Pour nombre de spécialistes, l’authenticité des pièces de William Shakespeare est, on le sait, matière à d’interminables débats. Certains pensent que Giordano Bruno, sans doute la plus grande intelligence européenne de la fin du XVIe siècle, exilé à Londres, a composé ou inspiré plusieurs des pièces de Shakespeare – on trouve ainsi nombre de ses thèses dans Hamlet. Les pièces «italiennes» de l’Anglais sont, elles aussi, suspectes. Et si Roméo et Juliette faisait partie de ces apocryphes ? Giordano Bruno, moine rebelle exilé en Suisse et en Allemagne, passe quelques années à Londres au cours de la décennie 1580, peut-être dès 1578, et sans doute y est-il encore en 1583. Il est alors au cœur de nombreuses disputes intellectuelles, il publie plusieurs ouvrages et fréquente divers cénacles. Nul doute qu’il a pu approcher Shakespeare. Or Bruno a vécu, dans sa jeunesse au monastère, des périodes d’épidémie. Il était ainsi une sorte de Frère Jean avant l’heure… L’Angleterre connaît déjà l’histoire de Roméo et Juliette, à travers celle de Pyrame et Thisbé racontée par Ovide, mais surtout grâce à la mode des novelles, ces romans italiens traduits et adaptés. Ainsi du conte signé par Luigi da Porto et publié en anglais en 1562 sous le titre The tragical history of Romeus and Juliet. Une autre version sort en 1582, et William Shakespeare se sert des deux textes pour composer son drame. Bruno a-t-il livré sa propre version ? Ou seulement proposé cette idée de pièce ? Ou bien ajouté quelques éléments, dont la peste décisive ? Shakespeare écrit Roméo et Juliette entre 1591 et 1595 (la pièce est publiée une première fois en 1597). Il peut donc avoir profité des idées de Bruno, où récupéré un manuscrit de l’Italien… Giordano Bruno auteur de certaines pièces, ou inspirateur ?
Car peut-être y a-t-il un troisième homme… Marc Goldschmit, dans le Bulletin des bibliothèques de France, signe un article intitulé: «John Florio sous le masque de Shake-speare (sic)» (regardez par ICI). Florio, le véritable auteur des pièces du grand Will, selon Goldschmitt et d’autres, tel Lamberto Tassinari, est un traducteur dont le père est italien, et qui, par son métier, fréquente les milieux littéraires : «Florio quitte Londres en 1578 pour Oxford et y rencontre Giordano Bruno.

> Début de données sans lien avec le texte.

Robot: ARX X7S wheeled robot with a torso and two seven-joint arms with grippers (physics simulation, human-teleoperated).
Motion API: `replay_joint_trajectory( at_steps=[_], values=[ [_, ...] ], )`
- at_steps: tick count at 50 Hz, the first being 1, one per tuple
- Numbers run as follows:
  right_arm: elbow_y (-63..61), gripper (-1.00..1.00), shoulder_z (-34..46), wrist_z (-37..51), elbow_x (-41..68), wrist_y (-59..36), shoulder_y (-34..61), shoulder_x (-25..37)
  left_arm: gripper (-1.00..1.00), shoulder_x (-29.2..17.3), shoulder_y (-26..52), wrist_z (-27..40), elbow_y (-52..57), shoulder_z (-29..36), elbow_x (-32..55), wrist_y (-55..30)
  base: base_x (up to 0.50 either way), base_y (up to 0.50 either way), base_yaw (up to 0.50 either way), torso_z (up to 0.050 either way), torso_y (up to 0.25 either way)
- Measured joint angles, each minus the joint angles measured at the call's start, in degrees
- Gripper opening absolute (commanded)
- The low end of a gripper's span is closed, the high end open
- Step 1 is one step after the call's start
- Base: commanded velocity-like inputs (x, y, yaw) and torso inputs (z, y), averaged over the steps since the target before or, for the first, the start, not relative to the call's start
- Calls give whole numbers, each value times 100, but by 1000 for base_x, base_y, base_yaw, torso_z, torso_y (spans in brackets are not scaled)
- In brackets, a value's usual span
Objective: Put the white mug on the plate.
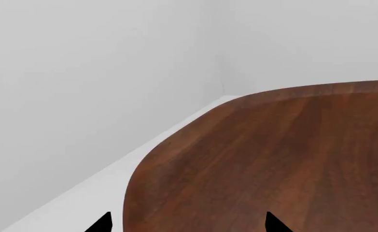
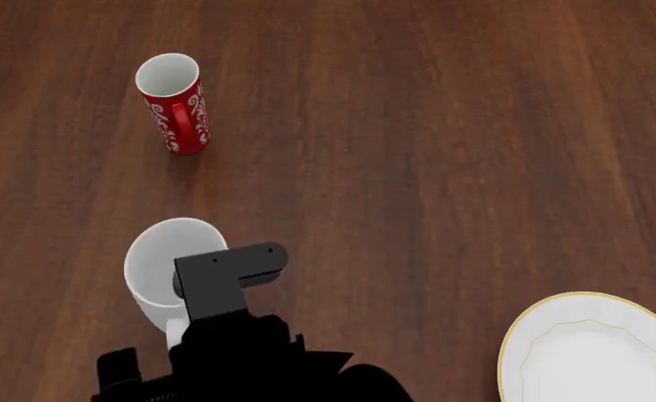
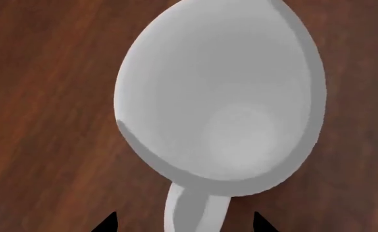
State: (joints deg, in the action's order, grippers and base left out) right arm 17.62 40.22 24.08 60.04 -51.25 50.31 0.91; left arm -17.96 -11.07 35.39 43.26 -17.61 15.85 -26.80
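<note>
The white mug (image 2: 157,258) stands upright on the wooden table, near its front left in the head view, its handle (image 3: 192,210) turned toward me. My right arm (image 2: 233,335) reaches over the mug from the near side and hides part of it. In the right wrist view the mug (image 3: 221,96) fills the frame from above. My right gripper (image 3: 183,224) is open, one fingertip on each side of the handle, not touching it. The plate (image 2: 601,356), white with a thin gold rim, lies at the front right with nothing on it. My left gripper (image 1: 189,224) is open over a table corner, holding nothing.
A slim red mug with white swirls (image 2: 174,105) stands upright at the back left, beyond the white mug. In the left wrist view the table's rounded corner (image 1: 150,159) lies close to grey walls (image 1: 79,96).
</note>
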Motion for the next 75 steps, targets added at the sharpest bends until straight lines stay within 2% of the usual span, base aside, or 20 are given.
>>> replay_joint_trajectory(
  at_steps=[4, 5, 28, 60, 75],
  values=[
    [111, 100, 69, -15, 74, 70, 54, 6, 100, 1, -18, 2, -4, -6, 5, 22, 0, 0, 0, 0, 0],
    [139, -100, 85, -19, 92, 87, 65, 7, 100, 2, -23, 2, -6, -7, 7, 27, 0, 0, 0, 0, 0],
    [-169, -100, 268, 413, 479, 289, -26, 213, 100, -19, 14, 25, -104, 61, 7, 72, 0, 0, 0, 0, 0],
    [-2355, -100, 433, 948, 728, 230, -230, 1090, 100, -81, 101, 76, -154, 164, 19, 17, 0, 0, 0, 0, 0],
    [-3217, -100, 127, 1511, 1455, -15, -237, 1476, 100, -119, 126, 88, -133, 184, 52, -17, 0, 0, 0, 0, 0]
  ],
)
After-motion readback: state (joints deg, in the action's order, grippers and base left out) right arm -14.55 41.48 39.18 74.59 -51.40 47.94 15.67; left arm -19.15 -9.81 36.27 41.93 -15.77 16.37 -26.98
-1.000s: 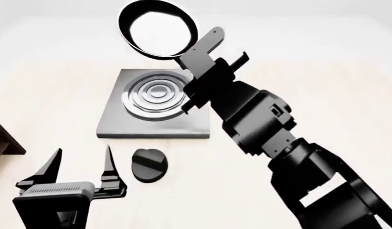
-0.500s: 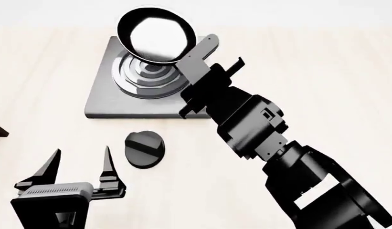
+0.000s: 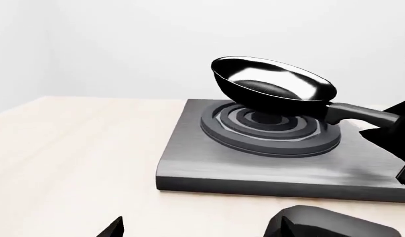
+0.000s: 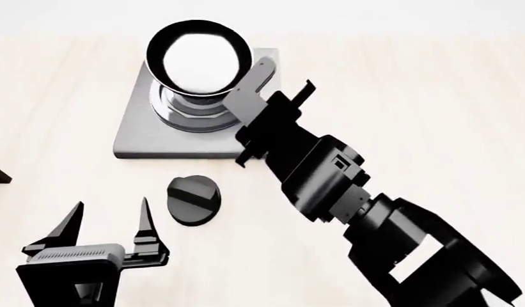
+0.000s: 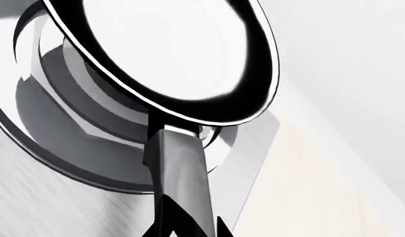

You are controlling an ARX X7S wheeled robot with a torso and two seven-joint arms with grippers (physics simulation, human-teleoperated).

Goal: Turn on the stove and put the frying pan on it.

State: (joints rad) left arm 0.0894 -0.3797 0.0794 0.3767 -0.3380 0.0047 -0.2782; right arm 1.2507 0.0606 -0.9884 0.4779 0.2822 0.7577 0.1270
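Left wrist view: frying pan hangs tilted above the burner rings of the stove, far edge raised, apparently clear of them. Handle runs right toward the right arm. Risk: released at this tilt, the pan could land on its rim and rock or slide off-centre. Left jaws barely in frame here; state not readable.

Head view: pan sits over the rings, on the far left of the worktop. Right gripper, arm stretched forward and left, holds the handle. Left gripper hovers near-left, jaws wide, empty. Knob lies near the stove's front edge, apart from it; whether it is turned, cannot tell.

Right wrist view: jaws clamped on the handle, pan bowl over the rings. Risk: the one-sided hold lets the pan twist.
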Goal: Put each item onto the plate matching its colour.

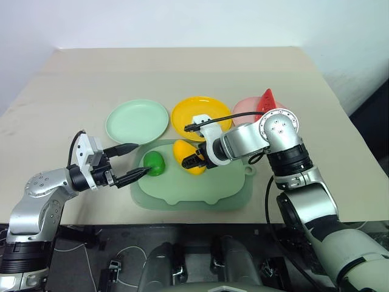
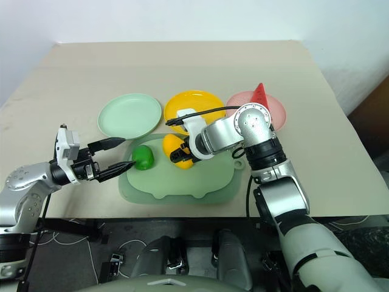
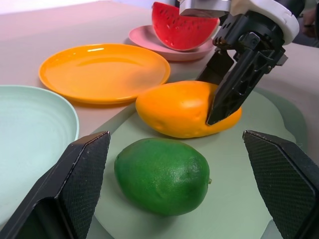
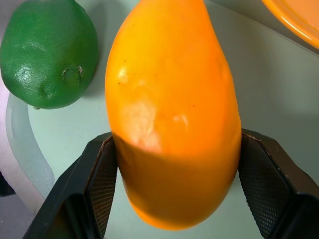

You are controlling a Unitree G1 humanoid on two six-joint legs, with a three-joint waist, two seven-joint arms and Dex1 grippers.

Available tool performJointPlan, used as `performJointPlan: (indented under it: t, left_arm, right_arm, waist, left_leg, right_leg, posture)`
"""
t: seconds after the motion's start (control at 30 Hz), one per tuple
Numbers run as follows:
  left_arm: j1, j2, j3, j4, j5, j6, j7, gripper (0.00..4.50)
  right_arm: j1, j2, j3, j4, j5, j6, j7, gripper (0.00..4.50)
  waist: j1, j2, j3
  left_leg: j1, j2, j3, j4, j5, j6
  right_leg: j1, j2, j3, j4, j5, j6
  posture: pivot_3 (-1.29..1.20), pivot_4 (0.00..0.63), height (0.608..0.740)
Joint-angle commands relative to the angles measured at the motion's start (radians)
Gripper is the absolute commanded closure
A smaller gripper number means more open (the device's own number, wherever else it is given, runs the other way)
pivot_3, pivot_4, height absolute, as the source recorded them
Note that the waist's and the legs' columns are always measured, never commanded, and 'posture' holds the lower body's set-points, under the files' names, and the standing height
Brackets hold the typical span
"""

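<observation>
Fruit first: the yellow mango (image 1: 188,157) is a smooth, glossy orange-yellow oval, fat at one end and narrowing at the other, lying on the pale green mat (image 1: 234,188) at its far edge, just below the yellow plate (image 1: 200,115). Beside it on the same mat lies the green fruit (image 1: 155,163), a glossy, finely pebbled lime-like ball with a small stem scar. They lie close together, with a narrow strip of mat between them. The watermelon wedge (image 1: 266,100), red flesh with dark seeds and a green rind, stands on the pink plate (image 1: 244,107) at the far right. The mint green plate (image 1: 137,120) and the yellow plate lie bare on the tabletop (image 1: 182,73), in a row with the pink one beyond the mat.

Right gripper (image 4: 174,184) points steeply down over the mat with its two black fingers (image 4: 102,174) closed against the mango's flanks, one pad on each side of its fat end; the wrist view shows both pads pressed to the skin while the fruit still lies on the mat.

Left gripper (image 1: 129,163) reaches in level from the left, jaws spread wide. It holds nothing; one fingertip lies just at the green fruit's side, and I cannot tell whether it touches.
</observation>
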Motion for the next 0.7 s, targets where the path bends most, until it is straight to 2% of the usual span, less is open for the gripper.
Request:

Les deux hommes prennent part aux débats organisés pour le divertissement du prince Tarski de Pologne, lors de sa visite à la reine. John Florio est mentionné dans Le Banquet des cendres, de Bruno, écrit en 1584, il est dès lors publiquement associé à Bruno. L’université d’Oxford est violemment hostile à Bruno, et une tempête se déchaîne contre lui. Contrairement à ce que prétendent certains tenants du stratfordisme, la pensée de Bruno n’est pas une des textures de la culture de l’époque en Angleterre. Comment expliquer alors la prégnance de la pensée de Bruno et les nombreuses références à sa pensée dans le théâtre de Shake-speare (notamment dans Hamlet I, v. 164-165 : «Il y a plus de choses dans les cieux et sur la terre, Horatio, que n’en a rêvé votre philosophie») ? C’est la vie de John Florio, qui donne sa teneur à celle de Shake-speare et qui permet de comprendre la présence surprenante de la pensée de Bruno dans l’œuvre du dramaturge de langue anglaise. Bruno et Florio partent en effet l’un et l’autre, ensemble ou séparément, pour Londres en 1583, année où Florio devient un des employés importants de l’ambassade de France à Londres. Florio a son bureau à l’ambassade où Giordano Bruno réside, et il y est enregistré comme «attorney». On peut donc affirmer que Florio et Bruno étaient amis et proches, du moins entre 1583 et 1585. Les cinq livres de Bruno sont cités dans le dictionnaire de Florio et les Second Fruits de 1591 font de nombreuses références à l’œuvre de Bruno.